**Goal of the exercise**
Given the listing that follows, report all lines in which the string "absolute" occurs.

**Exercise data**
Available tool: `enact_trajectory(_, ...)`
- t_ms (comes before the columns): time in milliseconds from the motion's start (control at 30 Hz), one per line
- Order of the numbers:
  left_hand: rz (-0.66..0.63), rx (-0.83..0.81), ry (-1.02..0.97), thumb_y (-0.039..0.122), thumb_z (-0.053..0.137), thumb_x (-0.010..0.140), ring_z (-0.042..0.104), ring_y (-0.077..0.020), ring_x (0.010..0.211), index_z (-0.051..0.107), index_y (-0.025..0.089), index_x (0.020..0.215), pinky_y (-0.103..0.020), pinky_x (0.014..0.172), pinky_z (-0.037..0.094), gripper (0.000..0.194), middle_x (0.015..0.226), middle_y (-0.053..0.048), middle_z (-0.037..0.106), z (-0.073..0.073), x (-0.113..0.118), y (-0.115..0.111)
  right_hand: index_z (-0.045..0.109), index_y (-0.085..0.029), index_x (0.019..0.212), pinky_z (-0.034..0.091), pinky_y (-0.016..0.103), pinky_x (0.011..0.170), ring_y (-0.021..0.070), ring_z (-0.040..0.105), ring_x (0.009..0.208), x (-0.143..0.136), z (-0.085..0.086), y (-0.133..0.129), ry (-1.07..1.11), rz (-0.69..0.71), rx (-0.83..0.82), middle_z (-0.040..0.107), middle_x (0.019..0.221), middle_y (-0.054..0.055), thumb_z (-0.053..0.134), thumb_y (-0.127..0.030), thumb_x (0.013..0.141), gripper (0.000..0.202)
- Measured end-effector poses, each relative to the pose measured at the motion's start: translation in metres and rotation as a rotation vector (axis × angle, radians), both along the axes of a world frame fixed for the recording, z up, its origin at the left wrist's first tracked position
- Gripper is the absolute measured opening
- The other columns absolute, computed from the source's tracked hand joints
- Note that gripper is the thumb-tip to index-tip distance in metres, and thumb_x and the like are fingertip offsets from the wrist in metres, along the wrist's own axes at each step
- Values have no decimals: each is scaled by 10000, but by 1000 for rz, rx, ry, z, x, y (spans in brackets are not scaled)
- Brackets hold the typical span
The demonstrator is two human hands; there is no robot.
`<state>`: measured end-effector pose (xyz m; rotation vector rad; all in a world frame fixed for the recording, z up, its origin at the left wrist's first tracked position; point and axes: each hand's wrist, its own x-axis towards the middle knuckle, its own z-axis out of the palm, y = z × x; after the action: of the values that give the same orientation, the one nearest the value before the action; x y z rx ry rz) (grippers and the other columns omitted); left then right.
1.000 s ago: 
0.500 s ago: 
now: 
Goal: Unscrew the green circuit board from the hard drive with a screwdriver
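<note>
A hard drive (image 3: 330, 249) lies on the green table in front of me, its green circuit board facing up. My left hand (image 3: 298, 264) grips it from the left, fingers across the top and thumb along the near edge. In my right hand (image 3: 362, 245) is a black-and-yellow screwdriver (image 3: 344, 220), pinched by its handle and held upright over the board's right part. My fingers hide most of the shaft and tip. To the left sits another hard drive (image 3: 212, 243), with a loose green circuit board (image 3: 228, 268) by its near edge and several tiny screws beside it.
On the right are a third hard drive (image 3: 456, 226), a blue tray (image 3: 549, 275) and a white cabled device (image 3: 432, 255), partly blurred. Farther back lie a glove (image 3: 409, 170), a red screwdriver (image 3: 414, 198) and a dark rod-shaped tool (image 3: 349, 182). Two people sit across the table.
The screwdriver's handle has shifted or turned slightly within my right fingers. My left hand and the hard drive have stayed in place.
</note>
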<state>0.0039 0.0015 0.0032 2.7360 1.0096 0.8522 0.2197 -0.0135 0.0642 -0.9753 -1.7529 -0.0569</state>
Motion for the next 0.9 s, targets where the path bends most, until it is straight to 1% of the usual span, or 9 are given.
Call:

**Problem solution**
- Gripper is the absolute measured opening
- The other columns absolute, computed from the source's tracked hand joints

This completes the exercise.